Many laughed at him. Protect an entire forest? That would be thousands of acres! It would cost a fortune! Why does a city need so much “empty” land?

But Thomson was supported by ordinary citizens. Especially active were women — mothers tired of burying their children because of dirty water. In those days women in America didn’t have the right to vote (they gained that right only in 1920). But they could speak, write letters, and organize meetings.

Seattle’s women’s clubs — groups of educated city women who discussed civic issues — launched a campaign. They went door to door explaining to neighbors why clean water mattered more than money. They wrote newspaper articles. They held public meetings where they told stories about children lost to disease.

One activist, Mrs. Sarah Yesler, wrote in the paper: “We cannot vote, but we can protect our children. Clean water is not a luxury. It is every child’s right.”

The fight for the forest

The struggle lasted nearly a decade. There were many opponents. Logging companies were furious — they wanted to cut the trees in that forest. Farmers protested — they wanted to use the land for grazing. Some politicians said the city was wasting money.

But supporters of protecting the river didn’t give up. They explained: “If we cut the forest, rain will wash soil straight into the river. The water will become cloudy and dirty. If there are farms, animal waste will get into the water. If houses are built, sewage will pollute the river.”

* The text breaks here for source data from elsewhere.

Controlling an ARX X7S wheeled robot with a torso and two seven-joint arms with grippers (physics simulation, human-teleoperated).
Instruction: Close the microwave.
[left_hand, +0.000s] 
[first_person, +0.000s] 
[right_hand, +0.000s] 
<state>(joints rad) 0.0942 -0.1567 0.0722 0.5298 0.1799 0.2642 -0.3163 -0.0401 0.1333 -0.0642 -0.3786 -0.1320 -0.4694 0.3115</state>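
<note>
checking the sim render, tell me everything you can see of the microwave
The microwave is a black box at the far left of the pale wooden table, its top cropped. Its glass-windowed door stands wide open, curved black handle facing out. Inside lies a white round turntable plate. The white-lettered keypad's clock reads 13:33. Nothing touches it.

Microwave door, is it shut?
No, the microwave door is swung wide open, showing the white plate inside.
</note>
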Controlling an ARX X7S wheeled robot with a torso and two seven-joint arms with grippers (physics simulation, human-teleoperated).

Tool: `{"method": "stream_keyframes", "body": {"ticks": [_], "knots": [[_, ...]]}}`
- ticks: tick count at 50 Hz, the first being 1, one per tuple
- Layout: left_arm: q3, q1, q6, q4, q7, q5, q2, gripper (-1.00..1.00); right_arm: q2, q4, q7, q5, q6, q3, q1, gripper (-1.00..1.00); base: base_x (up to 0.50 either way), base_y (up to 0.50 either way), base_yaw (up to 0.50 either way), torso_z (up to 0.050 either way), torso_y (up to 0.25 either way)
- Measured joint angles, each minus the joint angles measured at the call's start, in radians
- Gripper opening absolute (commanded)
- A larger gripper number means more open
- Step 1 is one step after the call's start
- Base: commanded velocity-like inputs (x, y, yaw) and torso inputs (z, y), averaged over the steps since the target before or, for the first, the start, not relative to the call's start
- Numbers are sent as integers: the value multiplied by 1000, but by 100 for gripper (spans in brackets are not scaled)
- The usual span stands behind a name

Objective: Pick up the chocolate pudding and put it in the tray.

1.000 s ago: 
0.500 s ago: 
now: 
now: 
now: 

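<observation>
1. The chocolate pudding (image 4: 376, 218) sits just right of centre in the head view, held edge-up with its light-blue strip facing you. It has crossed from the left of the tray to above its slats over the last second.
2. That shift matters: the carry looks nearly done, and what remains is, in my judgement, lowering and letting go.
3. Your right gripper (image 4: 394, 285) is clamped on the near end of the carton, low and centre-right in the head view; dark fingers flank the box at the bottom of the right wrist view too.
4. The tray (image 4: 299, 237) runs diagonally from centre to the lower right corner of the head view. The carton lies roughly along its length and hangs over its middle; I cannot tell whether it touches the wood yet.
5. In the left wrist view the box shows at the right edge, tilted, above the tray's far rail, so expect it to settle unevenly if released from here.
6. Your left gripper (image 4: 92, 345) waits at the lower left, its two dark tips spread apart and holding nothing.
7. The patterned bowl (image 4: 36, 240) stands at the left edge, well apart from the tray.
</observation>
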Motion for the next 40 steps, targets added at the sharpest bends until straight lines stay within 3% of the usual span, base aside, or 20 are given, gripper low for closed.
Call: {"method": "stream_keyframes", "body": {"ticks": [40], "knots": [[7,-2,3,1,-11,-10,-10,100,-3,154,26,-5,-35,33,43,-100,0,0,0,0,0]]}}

Thomson and his allies used scientific arguments. They showed how in other cities polluted water had led to disease. They invited doctors to explain the link between clean water and health.

Finally, in 1901 the city decided to begin building a water pipeline from the Cedar River. And in 1905 Seattle began buying land around the river to create a protected zone.

It was a revolutionary step. Seattle became one of the first cities in America to protect an entire watershed — the whole area from which water drains into the river.

What happened in the end

Today, more than a century later, the Cedar River watershed covers nearly 91,000 acres. It’s a vast, forested reserve in the Cascade Mountains. You can’t just walk in. There are no roads, houses, or farms. Only forest, river, and wildlife.

Water from the Cedar River reaches Seattle with almost no treatment — it’s that clean. It’s one of the highest-quality municipal water systems in the United States. Nearly 1.5 million people drink that water every day.

That protected forest also became home to bears, deer, eagles, and hundreds of other species. Scientists visit to study what an intact, untouched forest looks like.

All of this happened because ordinary people — an engineer who refused to give up, mothers who couldn’t vote but could fight, doctors, teachers, shopkeepers — decided the future mattered more than short-term profit.

A lesson that matters today

The story of protecting the Cedar River teaches us several important things.

First, ordinary people can change the world. You don’t need to be a president or a millionaire to protect nature. Seattle’s women couldn’t even vote, but they changed their city’s future.

Second, sometimes the wisest solution is to leave nature alone. Seattle residents understood: the best way to get clean water is not to build huge filters but simply not to pollute it. The forest cleans the water itself if it’s left undisturbed.

Third, protecting nature is protecting people. When we protect rivers and forests, we protect our health and the health of our children and grandchildren.

Today, when you turn on the tap in Seattle and drink cold, clean water, you are drinking the result of decisions made more than a century ago. They gave you that sip of clean water. They preserved a forest you may never see but that works for you every day.

And you know what’s most amazing? You can be part of such a story too. Maybe in your city there’s a river, park, or forest that needs protection. Maybe adults say, “It’s too expensive” or “It’s impossible.” But Seattle’s story shows that when people unite and don’t give up, the impossible becomes possible.

Sometimes the biggest changes start with a simple question: “What if we try doing this differently?” That’s the question Seattle residents asked. And the answer runs from the taps of their city for more than a hundred years.